GOAL OF THE EXERCISE: Below are the records; copy each line in them that holds the word "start".

INPUT DATA:

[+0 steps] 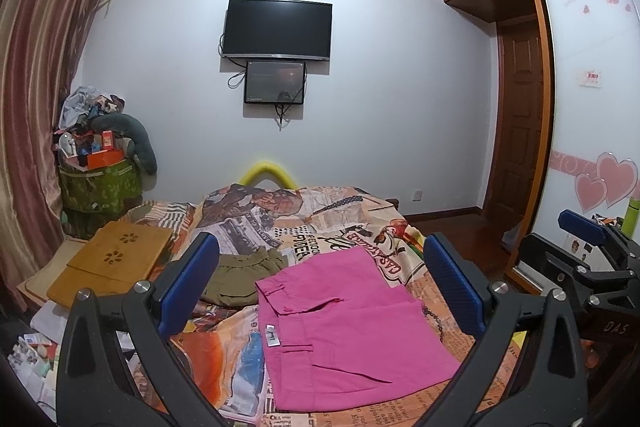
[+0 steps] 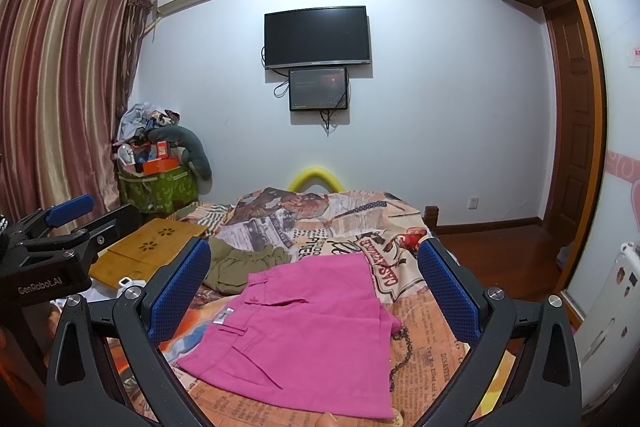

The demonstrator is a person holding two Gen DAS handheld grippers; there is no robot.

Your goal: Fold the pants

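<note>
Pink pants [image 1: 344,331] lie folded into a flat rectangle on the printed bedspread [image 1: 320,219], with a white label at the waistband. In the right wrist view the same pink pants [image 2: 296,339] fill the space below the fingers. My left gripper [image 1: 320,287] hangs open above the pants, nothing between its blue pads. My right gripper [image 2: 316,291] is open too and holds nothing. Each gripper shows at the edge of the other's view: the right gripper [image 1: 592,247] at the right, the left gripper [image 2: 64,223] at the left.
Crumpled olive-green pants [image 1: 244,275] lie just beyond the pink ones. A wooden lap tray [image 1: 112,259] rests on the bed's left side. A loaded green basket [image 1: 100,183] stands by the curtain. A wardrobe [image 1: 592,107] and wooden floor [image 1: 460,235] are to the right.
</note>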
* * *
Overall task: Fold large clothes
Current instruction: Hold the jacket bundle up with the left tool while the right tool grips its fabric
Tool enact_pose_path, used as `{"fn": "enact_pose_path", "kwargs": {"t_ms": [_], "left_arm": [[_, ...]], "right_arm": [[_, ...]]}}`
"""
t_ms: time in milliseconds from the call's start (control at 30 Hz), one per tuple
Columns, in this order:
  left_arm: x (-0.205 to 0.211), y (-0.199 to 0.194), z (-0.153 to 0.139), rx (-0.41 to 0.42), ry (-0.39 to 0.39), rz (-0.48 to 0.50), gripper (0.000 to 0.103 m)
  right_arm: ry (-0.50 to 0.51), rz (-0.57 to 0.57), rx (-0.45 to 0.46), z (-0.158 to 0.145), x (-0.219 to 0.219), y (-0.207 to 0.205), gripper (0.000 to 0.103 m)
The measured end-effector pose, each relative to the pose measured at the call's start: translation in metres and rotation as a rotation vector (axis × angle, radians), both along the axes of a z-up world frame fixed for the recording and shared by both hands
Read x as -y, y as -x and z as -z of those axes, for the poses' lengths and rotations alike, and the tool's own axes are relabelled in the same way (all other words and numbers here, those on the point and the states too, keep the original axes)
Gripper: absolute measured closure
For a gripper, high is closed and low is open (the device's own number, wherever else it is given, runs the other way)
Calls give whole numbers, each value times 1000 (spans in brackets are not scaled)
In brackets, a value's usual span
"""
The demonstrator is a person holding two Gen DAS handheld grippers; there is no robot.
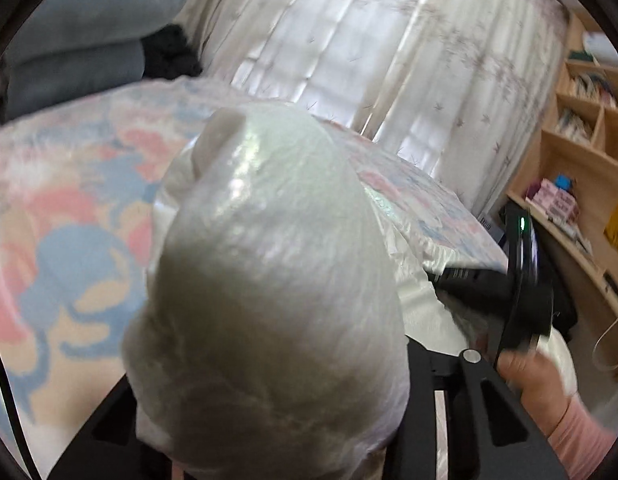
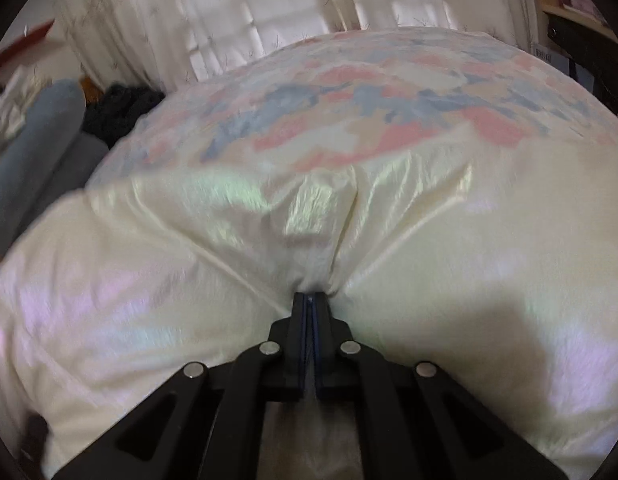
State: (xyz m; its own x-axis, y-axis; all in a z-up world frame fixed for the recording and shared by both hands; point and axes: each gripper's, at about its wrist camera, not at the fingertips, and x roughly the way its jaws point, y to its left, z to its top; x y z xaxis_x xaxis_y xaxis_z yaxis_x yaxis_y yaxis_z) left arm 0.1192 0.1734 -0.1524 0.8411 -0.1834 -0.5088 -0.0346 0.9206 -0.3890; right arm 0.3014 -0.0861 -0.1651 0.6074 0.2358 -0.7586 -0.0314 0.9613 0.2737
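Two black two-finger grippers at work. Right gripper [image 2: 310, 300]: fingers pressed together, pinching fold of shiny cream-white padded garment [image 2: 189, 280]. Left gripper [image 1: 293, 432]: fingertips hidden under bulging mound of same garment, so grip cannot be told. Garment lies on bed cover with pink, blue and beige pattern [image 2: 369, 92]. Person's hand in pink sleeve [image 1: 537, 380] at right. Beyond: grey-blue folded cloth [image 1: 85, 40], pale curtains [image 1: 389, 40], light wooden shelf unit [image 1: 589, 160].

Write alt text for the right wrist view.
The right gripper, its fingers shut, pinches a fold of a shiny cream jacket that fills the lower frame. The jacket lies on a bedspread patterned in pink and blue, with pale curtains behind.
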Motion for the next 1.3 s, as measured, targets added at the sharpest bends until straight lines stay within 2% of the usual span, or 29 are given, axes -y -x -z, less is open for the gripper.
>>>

COMPLETED TASK:
t_ms: time in milliseconds from the call's start (control at 30 Hz), one per tuple
The measured end-effector pose, each relative to the pose measured at the call's start: translation in metres and rotation as a rotation vector (axis × angle, radians), both along the axes of a z-up world frame fixed for the recording and shared by both hands

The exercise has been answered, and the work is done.